**What you need to do:**
What you should output is the data below, unchanged in every character.

*** Input data ***

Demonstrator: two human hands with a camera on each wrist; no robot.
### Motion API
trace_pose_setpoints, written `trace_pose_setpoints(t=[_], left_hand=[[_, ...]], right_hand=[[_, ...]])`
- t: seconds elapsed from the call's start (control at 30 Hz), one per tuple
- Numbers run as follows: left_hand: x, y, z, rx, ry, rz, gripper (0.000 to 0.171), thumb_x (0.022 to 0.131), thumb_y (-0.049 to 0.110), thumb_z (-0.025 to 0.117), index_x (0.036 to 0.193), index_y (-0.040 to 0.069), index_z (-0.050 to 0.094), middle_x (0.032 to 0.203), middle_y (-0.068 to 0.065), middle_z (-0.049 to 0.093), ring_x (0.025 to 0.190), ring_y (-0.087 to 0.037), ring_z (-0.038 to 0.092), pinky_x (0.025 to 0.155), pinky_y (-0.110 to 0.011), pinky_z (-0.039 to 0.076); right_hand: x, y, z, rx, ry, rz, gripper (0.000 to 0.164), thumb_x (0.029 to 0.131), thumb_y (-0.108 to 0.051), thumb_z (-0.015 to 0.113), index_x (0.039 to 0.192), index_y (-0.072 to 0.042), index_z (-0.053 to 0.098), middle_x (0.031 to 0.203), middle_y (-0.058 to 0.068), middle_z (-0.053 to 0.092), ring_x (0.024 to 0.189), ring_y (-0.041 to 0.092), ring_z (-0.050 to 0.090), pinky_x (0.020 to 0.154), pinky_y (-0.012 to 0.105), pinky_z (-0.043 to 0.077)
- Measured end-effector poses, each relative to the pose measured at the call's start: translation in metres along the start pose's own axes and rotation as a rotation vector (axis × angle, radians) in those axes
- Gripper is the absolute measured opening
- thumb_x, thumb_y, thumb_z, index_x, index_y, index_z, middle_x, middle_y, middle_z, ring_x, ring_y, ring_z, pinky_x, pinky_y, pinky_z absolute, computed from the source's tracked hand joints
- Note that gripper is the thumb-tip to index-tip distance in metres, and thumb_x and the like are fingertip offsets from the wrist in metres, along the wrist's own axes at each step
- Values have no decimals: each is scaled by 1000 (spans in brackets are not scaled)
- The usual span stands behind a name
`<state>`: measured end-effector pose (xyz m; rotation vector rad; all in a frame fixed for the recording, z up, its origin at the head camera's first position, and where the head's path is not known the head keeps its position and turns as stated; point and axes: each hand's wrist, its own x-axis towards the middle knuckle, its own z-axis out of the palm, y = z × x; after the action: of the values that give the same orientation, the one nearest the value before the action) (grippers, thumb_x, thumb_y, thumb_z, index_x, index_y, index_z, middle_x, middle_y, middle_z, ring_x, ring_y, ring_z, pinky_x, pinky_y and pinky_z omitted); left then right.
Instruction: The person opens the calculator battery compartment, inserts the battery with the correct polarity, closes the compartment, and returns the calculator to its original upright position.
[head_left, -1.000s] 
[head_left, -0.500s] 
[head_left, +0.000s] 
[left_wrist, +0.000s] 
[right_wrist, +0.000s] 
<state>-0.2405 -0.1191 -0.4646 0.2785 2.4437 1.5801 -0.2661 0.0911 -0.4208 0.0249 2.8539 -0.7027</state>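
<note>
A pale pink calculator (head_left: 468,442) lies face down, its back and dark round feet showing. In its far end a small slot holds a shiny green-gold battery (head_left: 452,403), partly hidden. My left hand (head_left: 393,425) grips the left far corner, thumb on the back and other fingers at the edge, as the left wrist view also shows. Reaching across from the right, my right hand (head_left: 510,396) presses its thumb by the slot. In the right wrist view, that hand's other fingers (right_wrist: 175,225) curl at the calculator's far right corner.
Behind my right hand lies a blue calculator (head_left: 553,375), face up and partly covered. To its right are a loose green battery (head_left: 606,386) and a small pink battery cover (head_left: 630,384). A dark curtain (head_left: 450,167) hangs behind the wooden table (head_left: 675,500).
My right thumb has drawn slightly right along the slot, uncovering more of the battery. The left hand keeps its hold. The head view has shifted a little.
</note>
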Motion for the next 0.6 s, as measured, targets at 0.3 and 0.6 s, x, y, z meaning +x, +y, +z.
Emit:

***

**Response to the exercise:**
Demonstrator: two human hands with a camera on each wrist; no robot.
### Motion API
trace_pose_setpoints, written `trace_pose_setpoints(t=[_], left_hand=[[_, ...]], right_hand=[[_, ...]])`
- t: seconds elapsed from the call's start (control at 30 Hz), one per tuple
- Numbers run as follows: left_hand: x, y, z, rx, ry, rz, gripper (0.000 to 0.171), thumb_x (0.022 to 0.131), thumb_y (-0.049 to 0.110), thumb_z (-0.025 to 0.117), index_x (0.036 to 0.193), index_y (-0.040 to 0.069), index_z (-0.050 to 0.094), middle_x (0.032 to 0.203), middle_y (-0.068 to 0.065), middle_z (-0.049 to 0.093), ring_x (0.025 to 0.190), ring_y (-0.087 to 0.037), ring_z (-0.038 to 0.092), pinky_x (0.025 to 0.155), pinky_y (-0.110 to 0.011), pinky_z (-0.039 to 0.076); right_hand: x, y, z, rx, ry, rz, gripper (0.000 to 0.164), thumb_x (0.029 to 0.131), thumb_y (-0.108 to 0.051), thumb_z (-0.015 to 0.113), index_x (0.039 to 0.192), index_y (-0.072 to 0.042), index_z (-0.053 to 0.098), middle_x (0.031 to 0.203), middle_y (-0.058 to 0.068), middle_z (-0.053 to 0.092), ring_x (0.024 to 0.189), ring_y (-0.041 to 0.092), ring_z (-0.050 to 0.090), pinky_x (0.020 to 0.154), pinky_y (-0.012 to 0.105), pinky_z (-0.043 to 0.077)
- Measured end-effector poses, each relative to the pose measured at the call's start: translation in metres along the start pose's own axes and rotation as a rotation vector (axis × angle, radians) in those axes
- Gripper is the absolute measured opening
- thumb_x, thumb_y, thumb_z, index_x, index_y, index_z, middle_x, middle_y, middle_z, ring_x, ring_y, ring_z, pinky_x, pinky_y, pinky_z absolute, computed from the source's tracked hand joints
- Note that gripper is the thumb-tip to index-tip distance in metres, and thumb_x and the like are fingertip offsets from the wrist in metres, along the wrist's own axes at each step
- Values have no decimals: each is scaled by 1000 (spans in brackets are not scaled)
- The usual span stands behind a name
`<state>`: measured end-effector pose (xyz m; rotation vector rad; all in a frame fixed for the recording, z up, its origin at the head camera's first position, and where the head's path is not known the head keeps its position and turns as stated; point and axes: each hand's wrist, its own x-axis towards the middle knuckle, its own z-axis out of the palm, y = z × x; after the action: of the values that give the same orientation, the one nearest the value before the action) (grippers, thumb_x, thumb_y, thumb_z, index_x, index_y, index_z, middle_x, middle_y, middle_z, ring_x, ring_y, ring_z, pinky_x, pinky_y and pinky_z omitted); left then right.
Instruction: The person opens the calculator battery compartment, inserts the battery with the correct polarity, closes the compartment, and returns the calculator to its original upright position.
[head_left, -1.000s] 
[head_left, -0.500s] 
[head_left, +0.000s] 
[left_wrist, +0.000s] 
[right_wrist, +0.000s] 
<state>-0.2405 -0.1191 -0.4646 0.2785 2.4437 1.5801 -0.2661 0.0911 -0.4208 0.0249 2.8539 -0.7027</state>
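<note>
A pale pink calculator (head_left: 468,442) lies face down, its back and dark round feet showing. In its far end a small slot holds a shiny green-gold battery (head_left: 452,403), partly hidden. My left hand (head_left: 393,425) grips the left far corner, thumb on the back and other fingers at the edge, as the left wrist view also shows. Reaching across from the right, my right hand (head_left: 510,396) presses its thumb by the slot. In the right wrist view, that hand's other fingers (right_wrist: 175,225) curl at the calculator's far right corner.
Behind my right hand lies a blue calculator (head_left: 553,375), face up and partly covered. To its right are a loose green battery (head_left: 606,386) and a small pink battery cover (head_left: 630,384). A dark curtain (head_left: 450,167) hangs behind the wooden table (head_left: 675,500).
My right thumb has drawn slightly right along the slot, uncovering more of the battery. The left hand keeps its hold. The head view has shifted a little.
</note>
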Motion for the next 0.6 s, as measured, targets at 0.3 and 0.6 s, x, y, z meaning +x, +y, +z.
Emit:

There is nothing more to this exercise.